SiteProNews: August 10, 2005 Feature Article |
|
To Print: Click here or Select File/ Print from your Browser Menu. |
Article printed from SiteProNews: http://www.sitepronews.com HTML version available at: http://www.sitepronews.com/archives.html
Google SiteMaps and You
By Trevor Bauknight (c) 2005
Last week, we looked (http://www.cafeid.com/art-rss.shtml) at
the recent news that Microsoft had decided to embrace RSS in a
big way in its upcoming releases of Internet Explorer and
Windows "Longhorn" and determined that this was a Good Thing.

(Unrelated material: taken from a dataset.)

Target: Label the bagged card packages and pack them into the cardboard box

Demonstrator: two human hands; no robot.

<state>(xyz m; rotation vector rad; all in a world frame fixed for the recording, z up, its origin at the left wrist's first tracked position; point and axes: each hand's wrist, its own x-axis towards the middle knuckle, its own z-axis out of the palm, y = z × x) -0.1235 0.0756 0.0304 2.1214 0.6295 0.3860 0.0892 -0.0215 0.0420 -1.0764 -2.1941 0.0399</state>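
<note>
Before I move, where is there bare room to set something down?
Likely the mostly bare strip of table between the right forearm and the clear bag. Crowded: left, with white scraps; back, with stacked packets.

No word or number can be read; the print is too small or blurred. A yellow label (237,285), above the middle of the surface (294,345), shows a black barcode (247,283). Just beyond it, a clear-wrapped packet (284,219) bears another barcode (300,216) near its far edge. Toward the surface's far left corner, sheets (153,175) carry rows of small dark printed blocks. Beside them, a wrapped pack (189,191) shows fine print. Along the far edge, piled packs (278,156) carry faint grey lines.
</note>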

This week, we're taking a look at implementing Google Sitemaps,
a similar technology developed by Google in order to help you
define your site more effectively to the search-engine
behemoth. This is not a ticket to a higher Google ranking (at
least not that we know about); but it is a useful tool that
lets you apply RSS-like control to your website's interactions
with the Googlebot.
RSS (Really Simple Syndication) is the current heavyweight of
so-called "disruptive technologies" (loosely defined as those
that have the effect, if not developed with the intention, of
changing the way we use technology in general) and its use is
skyrocketing among content providers looking for a way to get
their content in front of more eyes and ears. But RSS
originally stood for Rich Site Summary, a standard way of
cataloging your site's content for third-party aggregators.
Google Sitemaps have a similar function, in that they are an
XML-based way to describe website content in a standard,
predictable way; but they differ in that Sitemaps are intended
for the Googlebot's eyes only, rather than for any third-party.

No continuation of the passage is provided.